Tire Center Christmas (Part 5)

The Writer opened the door to the room and set the leaf bag down. The girls bolted inside and dived on the two queen-size beds. The woman followed, unpeeled her backpack, cranked up the heat, and inspected the room. He’d booked the largest one, a suite, with a kitchenette, couch, a huge television screen mounted on a wall.

“I can’t wait to take a shower, a long hot one,” she said.

It was the first sentence she’d initiated with him.

“How about we go to the store and get some things, and then I’ll be on my way.”

“Okay,” she said. “’Girls, we’re going to the store.”

They girls burst into glee and scrambled off the beds.

Tinny Christmas music emanated from a speaker mounted over the entrance to the store. Inside, a clerk, an elderly woman wearing angel wings and a halo stood behind the counter barking out sales transactions and wishes of Merry Christmas to a line of the finest weird-looking holiday-attired miscreants assembled south of the North Pole. The clerk was assisted by a young man wearing a Grinch costume. Grinch served up corndogs, nachos and Upton Sinclair nuggets and ran the Lotto tickets and overhead cigarette bin.

It occurred to the Writer that not a single person in the store had driven a vehicle there because no vehicles were in the parking lot. How they got there and where they might be going on Christmas Eve in an ice storm dumbfounded him. Who were these people? He’d never seen them before but now they surrounded him.

Before venturing into the aisles, the Writer huddled together with the woman and girls and rattled off the game plan. He was making it up like a schoolboy drawing up a football play on a sandlot field. Invariably those plays called for the bomb, the long pass, the touchdown. They rarely worked. What always worked were short passes to move the ball down the field. Nothing flashy. Just consistent attention to detail.
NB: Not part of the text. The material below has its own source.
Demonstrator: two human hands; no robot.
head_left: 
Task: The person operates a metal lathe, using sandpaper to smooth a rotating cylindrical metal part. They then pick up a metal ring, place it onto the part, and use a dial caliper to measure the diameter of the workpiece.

The play the Writer drew up went something like this: you each get one of the carry baskets and have ten minutes to fill them with anything you want in the store (Mom gets final say, of course). Then you head back to the room and celebrate Christmas Eve.

The girls looked at each other, eyes like full blue moons, smiled, screamed, hugged. The woman brought over the baskets as the girls celebrated. She hadn’t said a word during the play call.

“You can only have as much as you can carry,” she said to the girls, “because that’s all you need.”

The Writer heard the words. They drilled into him. He picked up a basket, too. He couldn’t wait to get to it!